▶

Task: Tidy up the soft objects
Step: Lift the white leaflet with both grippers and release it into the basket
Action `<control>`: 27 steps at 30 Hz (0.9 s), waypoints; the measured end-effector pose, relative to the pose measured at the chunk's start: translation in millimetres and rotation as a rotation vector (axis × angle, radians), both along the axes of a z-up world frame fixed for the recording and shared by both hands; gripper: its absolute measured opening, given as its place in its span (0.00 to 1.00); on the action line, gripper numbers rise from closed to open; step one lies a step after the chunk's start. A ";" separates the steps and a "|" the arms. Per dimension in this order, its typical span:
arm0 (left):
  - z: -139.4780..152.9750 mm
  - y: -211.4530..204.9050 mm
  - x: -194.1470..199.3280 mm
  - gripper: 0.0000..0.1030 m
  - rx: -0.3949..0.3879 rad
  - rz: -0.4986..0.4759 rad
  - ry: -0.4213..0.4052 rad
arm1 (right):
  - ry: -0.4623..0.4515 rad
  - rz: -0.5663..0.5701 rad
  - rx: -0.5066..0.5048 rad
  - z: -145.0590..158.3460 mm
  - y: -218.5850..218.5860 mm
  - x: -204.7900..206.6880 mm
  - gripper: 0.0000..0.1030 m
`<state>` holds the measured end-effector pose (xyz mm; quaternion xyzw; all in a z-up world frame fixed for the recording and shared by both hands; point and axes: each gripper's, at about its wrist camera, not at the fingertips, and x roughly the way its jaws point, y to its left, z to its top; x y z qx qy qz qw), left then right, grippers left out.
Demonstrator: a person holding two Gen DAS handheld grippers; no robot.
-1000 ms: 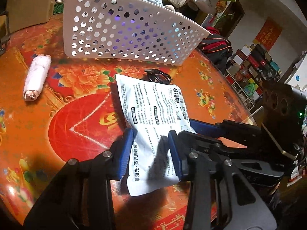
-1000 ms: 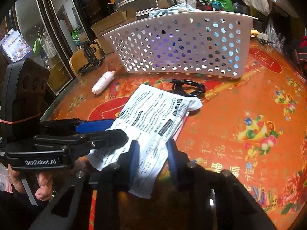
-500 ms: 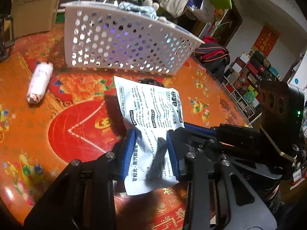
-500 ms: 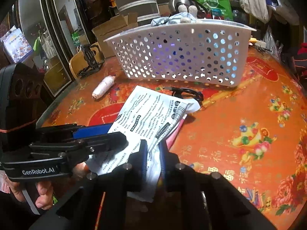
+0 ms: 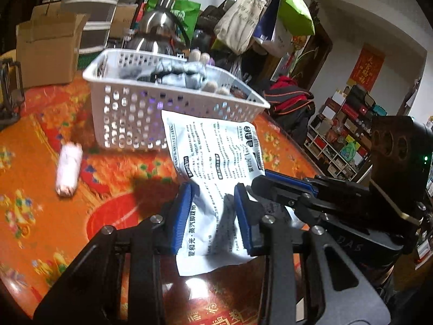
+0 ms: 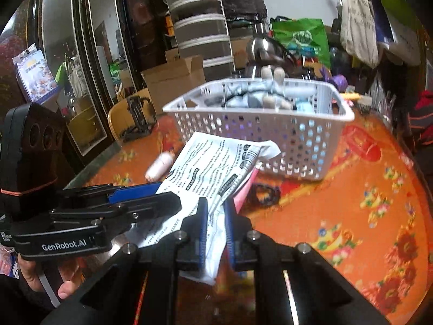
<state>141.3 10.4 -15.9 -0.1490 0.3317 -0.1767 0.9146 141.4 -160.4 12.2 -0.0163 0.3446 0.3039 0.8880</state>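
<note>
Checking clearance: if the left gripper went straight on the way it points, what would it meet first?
Probably the white basket, about at its near wall; the left gripper, shut on the white packet, points there. Depth is unclear.

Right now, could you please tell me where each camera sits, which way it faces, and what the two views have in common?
Left wrist view: on the left gripper, looking along its jaws, which clamp the white packet, toward the white basket; the right gripper enters from the right.
Right wrist view: on the right gripper, jaws pinching the same packet's edge, facing the basket; the left gripper and a hand show at left.
Shared: packet, basket, pale roll, orange table.
</note>
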 end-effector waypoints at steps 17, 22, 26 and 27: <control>52.9 4.2 4.6 0.19 0.057 0.050 -0.107 | -0.110 0.001 -0.029 42.2 12.0 6.4 0.10; 64.9 6.7 8.2 0.19 0.059 0.060 -0.130 | -0.143 0.003 -0.038 57.3 16.5 14.2 0.10; 88.6 10.4 24.3 0.19 0.065 0.070 -0.162 | -0.181 0.002 -0.041 80.4 22.3 35.6 0.10; 96.8 11.0 30.4 0.19 0.076 0.073 -0.179 | -0.184 0.004 -0.034 86.2 23.3 43.0 0.10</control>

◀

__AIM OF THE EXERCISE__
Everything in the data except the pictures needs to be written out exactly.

__RESPONSE TO THE TASK__
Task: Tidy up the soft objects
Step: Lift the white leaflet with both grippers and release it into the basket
Action `<control>`: 27 steps at 30 Hz (0.9 s), waypoints; the measured end-effector pose, relative to the pose measured at the chunk's start: translation in millimetres and rotation as a rotation vector (axis × angle, radians), both along the axes of a z-up world frame fixed for the recording and shared by both hands; gripper: its absolute measured opening, given as its place in its span (0.00 to 1.00); on the action line, gripper numbers rise from closed to open; step one lies a step after the chunk's start. A ";" separates the steps and a "|" the arms. Per dimension in this order, its typical span:
arm0 (left):
  - z: -139.4780..152.9750 mm
  - y: -211.4530..204.9050 mm
  - x: -194.1470..199.3280 mm
  - gripper: 0.0000..0.1030 m
  - rx: -0.3949..0.3879 rad
  - rz: -0.4986..0.4759 rad
  - ry: -0.4213..0.4052 rad
arm1 (right):
  - ry: -0.4623..0.4515 rad
  - rz: -0.5663..0.5701 rad
  - rx: -0.5066..0.5048 rad
  - z: -145.0590..158.3460 mm
  - y: -218.5850..218.5860 mm
  - x: -204.7900..206.6880 mm
  - gripper: 0.0000..0.1030 m
`<state>` holds the measured end-effector pose (xyz mm; quaternion xyzw; all in a z-up world frame fixed for the recording and shared by both hands; point and axes: each gripper's, at about its wrist camera, not at the fingertips, and x roughly the way its jaws point, y to its left, z to its top; x y z qx qy qz qw), left then right, grippers left out.
Demonstrator: a person holding two Gen DAS handheld grippers; no robot.
-1000 ms: 
-1000 ms: 
-500 ms: 
-500 ms: 
+0 ms: 
+0 ms: 
<state>141.3 10.4 -15.9 -0.1490 0.3317 -0.1767 0.9146 141.4 -160.4 12.2 -0.0163 0.3446 0.3039 0.8880</state>
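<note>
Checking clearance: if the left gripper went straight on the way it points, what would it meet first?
Probably the white basket, about at its near wall; the left gripper, shut on the white packet, points there. Depth is unclear.

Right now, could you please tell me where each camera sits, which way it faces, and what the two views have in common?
Left wrist view: on the left gripper, looking along its jaws, which clamp the white packet, toward the white basket; the right gripper enters from the right.
Right wrist view: on the right gripper, jaws pinching the same packet's edge, facing the basket; the left gripper and a hand show at left.
Shared: packet, basket, pale roll, orange table.
</note>
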 end-effector waypoints at steps 17, 22, 26 and 27: <control>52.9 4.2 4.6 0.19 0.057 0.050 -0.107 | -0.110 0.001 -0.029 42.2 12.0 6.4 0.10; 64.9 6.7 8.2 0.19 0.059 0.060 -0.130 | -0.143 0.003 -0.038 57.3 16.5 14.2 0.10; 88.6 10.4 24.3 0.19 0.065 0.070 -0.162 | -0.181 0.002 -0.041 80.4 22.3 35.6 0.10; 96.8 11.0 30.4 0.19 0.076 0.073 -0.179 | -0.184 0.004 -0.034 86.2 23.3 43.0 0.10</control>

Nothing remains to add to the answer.